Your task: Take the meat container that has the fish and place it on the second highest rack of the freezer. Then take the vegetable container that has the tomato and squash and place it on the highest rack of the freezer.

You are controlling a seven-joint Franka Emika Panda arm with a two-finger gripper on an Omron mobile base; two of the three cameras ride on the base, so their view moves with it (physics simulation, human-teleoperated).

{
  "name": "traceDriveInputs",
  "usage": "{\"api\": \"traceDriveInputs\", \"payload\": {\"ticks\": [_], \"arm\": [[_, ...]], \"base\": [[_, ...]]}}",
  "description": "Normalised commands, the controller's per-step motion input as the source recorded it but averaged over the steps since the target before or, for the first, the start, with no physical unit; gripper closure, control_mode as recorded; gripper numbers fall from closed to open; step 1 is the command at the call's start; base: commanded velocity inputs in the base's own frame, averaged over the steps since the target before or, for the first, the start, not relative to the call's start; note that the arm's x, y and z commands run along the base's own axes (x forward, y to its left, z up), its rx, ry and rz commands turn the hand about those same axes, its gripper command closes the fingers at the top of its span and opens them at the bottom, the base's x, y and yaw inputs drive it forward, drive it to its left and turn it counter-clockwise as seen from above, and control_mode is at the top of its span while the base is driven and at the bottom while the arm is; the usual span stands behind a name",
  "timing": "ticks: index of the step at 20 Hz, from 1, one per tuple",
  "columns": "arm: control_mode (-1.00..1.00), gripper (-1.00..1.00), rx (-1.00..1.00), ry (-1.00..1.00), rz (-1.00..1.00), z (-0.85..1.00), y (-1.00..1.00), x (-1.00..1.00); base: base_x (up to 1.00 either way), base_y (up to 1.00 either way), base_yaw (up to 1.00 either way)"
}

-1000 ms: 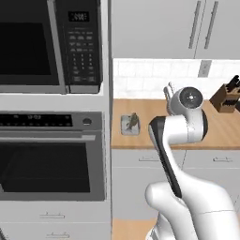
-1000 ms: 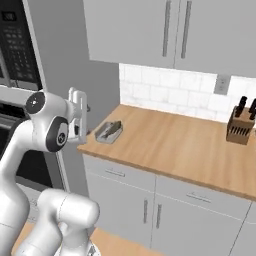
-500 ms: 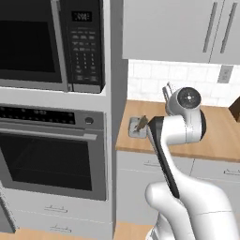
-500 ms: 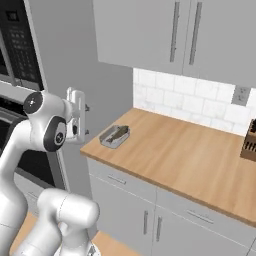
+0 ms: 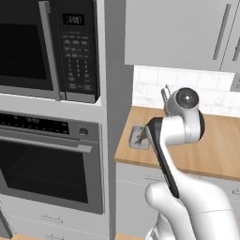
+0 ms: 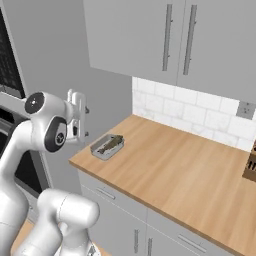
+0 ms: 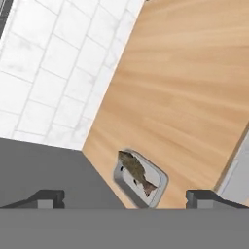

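Note:
The meat container (image 6: 107, 147), a small shallow clear-grey tray, sits at the left end of the wooden counter (image 6: 185, 175), close to its front corner. The slim brownish fish (image 6: 110, 144) lies lengthwise in it. In the left base view my arm partly covers the tray (image 5: 136, 138). My gripper (image 6: 86, 122) hangs open and empty in the air, left of the tray and above it. The hand view looks down on the tray (image 7: 156, 181) and the fish (image 7: 135, 170), which lie far beyond the gripper (image 7: 126, 199). The vegetable container and the freezer are out of view.
A tall grey panel (image 6: 60, 45) rises right beside the tray. Past it are a microwave (image 5: 47, 47) over a wall oven (image 5: 47, 159). Upper cabinets (image 6: 165, 40) hang above the counter. A knife block (image 6: 250, 162) stands at the far right.
The whole scene has shifted right in both base views, so the base has driven. The tray stays put on the counter. The arm keeps its pose with the gripper open.

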Motion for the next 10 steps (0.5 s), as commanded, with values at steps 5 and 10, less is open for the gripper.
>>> {"api": "traceDriveInputs", "payload": {"ticks": [5, 10], "arm": [[-1.00, -1.00, 0.01, 0.01, -0.09, -0.48, 0.00, -0.05], [-1.00, -1.00, 0.19, 0.00, -0.30, -0.31, 0.01, -0.08]], "base": [[0.00, 0.00, 0.00], [0.00, 0.00, 0.00]]}}
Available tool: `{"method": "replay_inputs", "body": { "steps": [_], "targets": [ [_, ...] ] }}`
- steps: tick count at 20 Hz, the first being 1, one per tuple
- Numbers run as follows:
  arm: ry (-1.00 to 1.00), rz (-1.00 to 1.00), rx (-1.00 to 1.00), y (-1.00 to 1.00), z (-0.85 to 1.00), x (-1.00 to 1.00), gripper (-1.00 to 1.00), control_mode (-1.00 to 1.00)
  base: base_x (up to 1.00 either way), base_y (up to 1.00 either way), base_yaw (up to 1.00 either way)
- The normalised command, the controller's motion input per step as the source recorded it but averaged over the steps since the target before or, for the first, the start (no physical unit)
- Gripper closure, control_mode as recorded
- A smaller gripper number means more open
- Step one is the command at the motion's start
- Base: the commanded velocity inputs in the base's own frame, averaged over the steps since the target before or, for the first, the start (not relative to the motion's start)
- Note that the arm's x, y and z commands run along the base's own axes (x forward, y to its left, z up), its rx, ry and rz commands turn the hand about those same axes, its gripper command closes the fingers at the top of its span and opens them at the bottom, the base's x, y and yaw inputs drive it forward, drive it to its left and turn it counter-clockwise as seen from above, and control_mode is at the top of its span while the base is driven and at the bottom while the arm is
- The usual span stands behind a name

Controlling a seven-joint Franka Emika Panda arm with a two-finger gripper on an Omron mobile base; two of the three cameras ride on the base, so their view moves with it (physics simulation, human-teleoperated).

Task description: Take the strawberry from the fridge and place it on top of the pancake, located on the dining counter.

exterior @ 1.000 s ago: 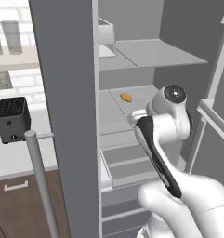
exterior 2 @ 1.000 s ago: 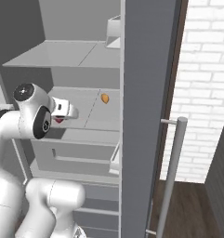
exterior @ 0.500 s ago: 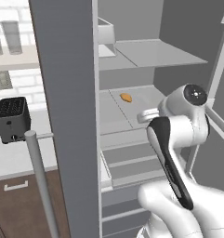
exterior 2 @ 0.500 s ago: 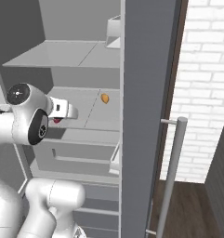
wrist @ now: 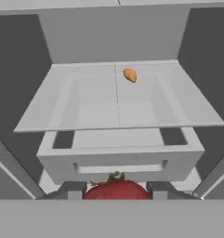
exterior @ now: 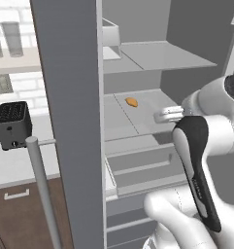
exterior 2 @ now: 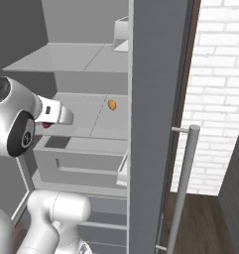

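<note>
Red strawberry (wrist: pixel 116 190) was clamped between the claw (wrist: pixel 116 189) tips, held clear in front of the fridge (exterior: pixel 70 97) shelf (wrist: pixel 118 100) for carrying away.

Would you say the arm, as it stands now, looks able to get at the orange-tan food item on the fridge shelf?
Probably not yet: the path to the orange-tan item across the shelf looks open, but the fingers already grip the strawberry, so they have no room for it.
</note>
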Motion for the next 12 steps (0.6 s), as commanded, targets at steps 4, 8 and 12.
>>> {"method": "replay_inputs", "body": {
  "steps": [4,8,12],
  "targets": [
    [-0.1,0.0,0.01,0.0,0.06,-0.71,1.0,-1.0,0.0,0.0,0.0],
    [-0.2,-0.01,0.0,0.0,0.0,-0.56,1.0,-1.0,0.0,0.0,0.0],
    [-0.17,-0.02,0.0,0.0,0.0,-0.54,1.0,-1.0,0.0,0.0,0.0]
  ]
}}
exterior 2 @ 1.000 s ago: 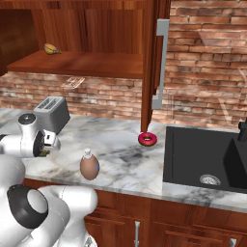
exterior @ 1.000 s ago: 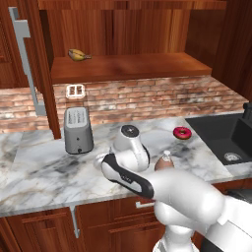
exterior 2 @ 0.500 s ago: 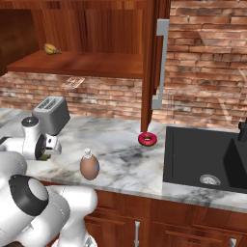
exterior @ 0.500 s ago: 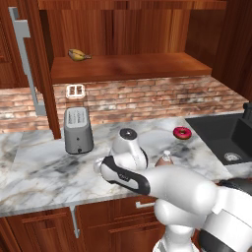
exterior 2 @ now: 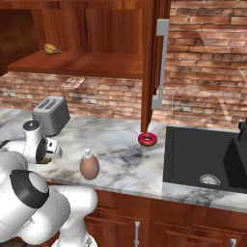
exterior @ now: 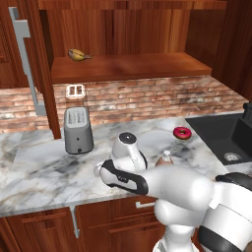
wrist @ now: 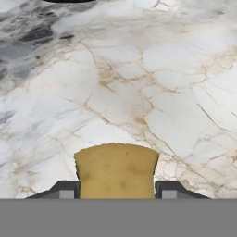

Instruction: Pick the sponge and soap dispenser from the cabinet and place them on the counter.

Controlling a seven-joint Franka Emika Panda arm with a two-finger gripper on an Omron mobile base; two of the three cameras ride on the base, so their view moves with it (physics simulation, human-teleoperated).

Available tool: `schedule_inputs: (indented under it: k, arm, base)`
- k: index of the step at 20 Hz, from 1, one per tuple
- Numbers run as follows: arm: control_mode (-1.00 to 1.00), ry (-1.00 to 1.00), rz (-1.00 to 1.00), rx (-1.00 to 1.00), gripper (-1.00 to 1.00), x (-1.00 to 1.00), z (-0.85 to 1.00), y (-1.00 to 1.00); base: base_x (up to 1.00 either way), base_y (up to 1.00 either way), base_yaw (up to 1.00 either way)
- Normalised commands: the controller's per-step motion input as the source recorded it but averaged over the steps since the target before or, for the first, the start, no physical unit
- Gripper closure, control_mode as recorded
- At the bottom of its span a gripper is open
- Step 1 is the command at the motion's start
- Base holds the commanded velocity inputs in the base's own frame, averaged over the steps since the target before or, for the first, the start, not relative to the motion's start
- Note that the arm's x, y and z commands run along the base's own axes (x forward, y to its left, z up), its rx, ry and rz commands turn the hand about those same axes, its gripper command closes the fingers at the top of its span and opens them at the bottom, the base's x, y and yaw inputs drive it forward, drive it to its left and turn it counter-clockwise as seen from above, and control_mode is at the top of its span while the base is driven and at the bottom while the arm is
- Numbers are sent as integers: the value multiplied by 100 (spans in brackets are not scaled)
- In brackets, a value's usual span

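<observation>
Between its tips the gripper (wrist: 115,192) pinched the sponge (wrist: 115,170) above the table (wrist: 152,92); it should descend gently, then release when flat, apart from the soap dispenser (exterior 2: 89,165).

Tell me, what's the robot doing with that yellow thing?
The robot's gripper holds the yellow sponge between its fingers, just above the marble counter. The soap dispenser already stands on the counter, near a red doughnut. A banana lies on the open cabinet's shelf.
</observation>
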Motion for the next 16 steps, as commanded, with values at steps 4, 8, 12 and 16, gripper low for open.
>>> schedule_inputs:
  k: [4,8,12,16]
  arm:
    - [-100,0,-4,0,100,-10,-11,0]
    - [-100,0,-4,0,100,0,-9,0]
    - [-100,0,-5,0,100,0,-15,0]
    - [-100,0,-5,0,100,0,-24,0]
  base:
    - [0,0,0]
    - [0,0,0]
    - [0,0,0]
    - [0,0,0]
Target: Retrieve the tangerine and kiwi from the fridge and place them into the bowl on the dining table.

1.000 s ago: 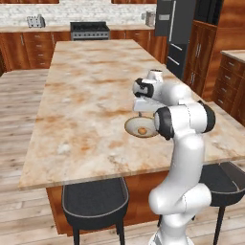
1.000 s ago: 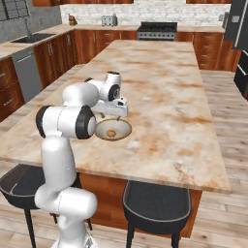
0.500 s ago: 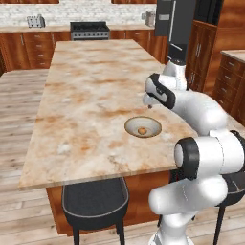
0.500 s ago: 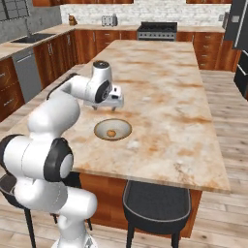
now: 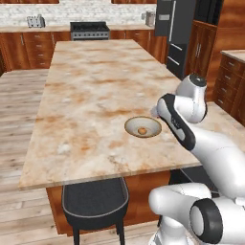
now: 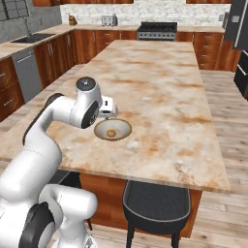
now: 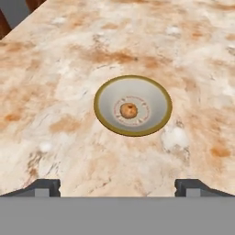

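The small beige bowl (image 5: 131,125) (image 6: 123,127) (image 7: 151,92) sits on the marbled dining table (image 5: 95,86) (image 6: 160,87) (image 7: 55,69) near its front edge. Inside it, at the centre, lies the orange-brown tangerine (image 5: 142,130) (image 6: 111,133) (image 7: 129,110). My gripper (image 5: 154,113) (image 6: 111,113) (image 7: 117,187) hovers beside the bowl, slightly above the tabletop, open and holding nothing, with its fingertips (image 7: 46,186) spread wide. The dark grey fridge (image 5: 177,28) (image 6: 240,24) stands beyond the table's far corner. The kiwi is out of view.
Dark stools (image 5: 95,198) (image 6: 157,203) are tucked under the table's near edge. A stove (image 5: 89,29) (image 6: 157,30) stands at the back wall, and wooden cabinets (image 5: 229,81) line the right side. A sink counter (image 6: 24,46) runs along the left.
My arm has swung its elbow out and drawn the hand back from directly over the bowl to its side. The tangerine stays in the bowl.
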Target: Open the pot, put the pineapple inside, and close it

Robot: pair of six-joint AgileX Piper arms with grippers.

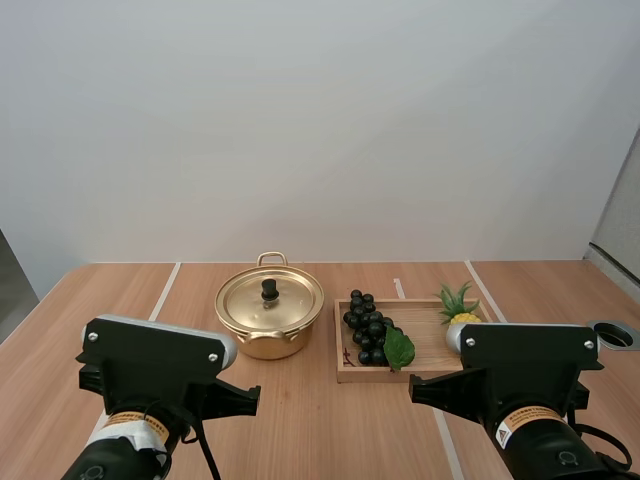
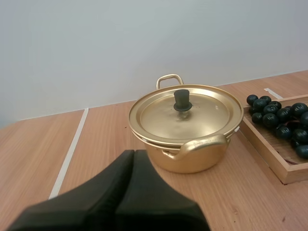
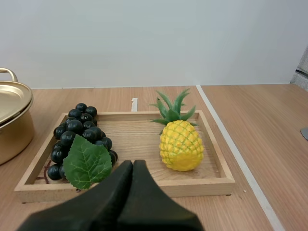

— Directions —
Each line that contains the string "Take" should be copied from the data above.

— Solution —
Your task: Take the meat container that has the fish and place it on the second highest rack of the freezer. Then take the vegetable container that has the tomato and squash and place it on the highest rack of the freezer.
Task description: Take the strawberry from the fridge and place it on top of the pancake, located on the dining counter.

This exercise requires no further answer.